According to a 2001 study by Australia’s Commonwealth Scientific and Industrial Research Organization, just sitting in a new car can subject riders to toxic emissions several times the limits found safe for homes or offices.
One country is stepping up and plans to put an end to this toxic cocktail. The Japanese automotive industry agreed to cut cabin levels of 13 of the compounds, including possible cancer-causing agents styrene and formaldehyde. Most of Japan’s top five makers — Toyota, Nissan, Honda, Mitsubishi and Mazda — are already rolling out cars in compliance and touting the lower volatile organic compound levels as a key selling point, a move that is likely to catch on globally. The United States lags behind in addressing this health concern.

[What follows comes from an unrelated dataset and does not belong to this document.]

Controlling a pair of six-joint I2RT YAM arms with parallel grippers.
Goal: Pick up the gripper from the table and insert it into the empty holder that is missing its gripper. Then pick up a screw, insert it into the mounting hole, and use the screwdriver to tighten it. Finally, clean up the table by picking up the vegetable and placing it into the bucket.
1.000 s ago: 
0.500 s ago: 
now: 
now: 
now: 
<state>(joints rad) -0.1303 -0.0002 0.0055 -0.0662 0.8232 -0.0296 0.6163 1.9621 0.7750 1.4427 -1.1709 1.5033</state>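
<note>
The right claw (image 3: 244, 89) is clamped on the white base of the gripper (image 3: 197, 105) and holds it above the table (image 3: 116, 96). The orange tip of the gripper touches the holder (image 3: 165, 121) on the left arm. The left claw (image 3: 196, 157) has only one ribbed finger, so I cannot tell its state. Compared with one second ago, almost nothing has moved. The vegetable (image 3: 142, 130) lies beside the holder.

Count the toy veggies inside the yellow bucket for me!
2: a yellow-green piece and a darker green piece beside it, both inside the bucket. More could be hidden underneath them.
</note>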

Unfortunately, the U.S. Environmental Protection Agency (EPA) has no guidelines for volatile organic compounds in non-industrial settings. In fact, the Washington-based Alliance of Automobile Manufacturers, which represents nine carmakers including General Motors Corp., Ford Motor Co. and DaimlerChrysler AG, says it does not follow the issue of volatile organic compounds.
Key signs or symptoms associated with exposure to VOCs include: eye irritation, nose and throat discomfort, headache, allergic skin reaction, dyspnea (difficulty breathing), declines in serum cholinesterase levels, nausea, vomiting, epistaxis (bleeding from the nose), fatigue, dizziness.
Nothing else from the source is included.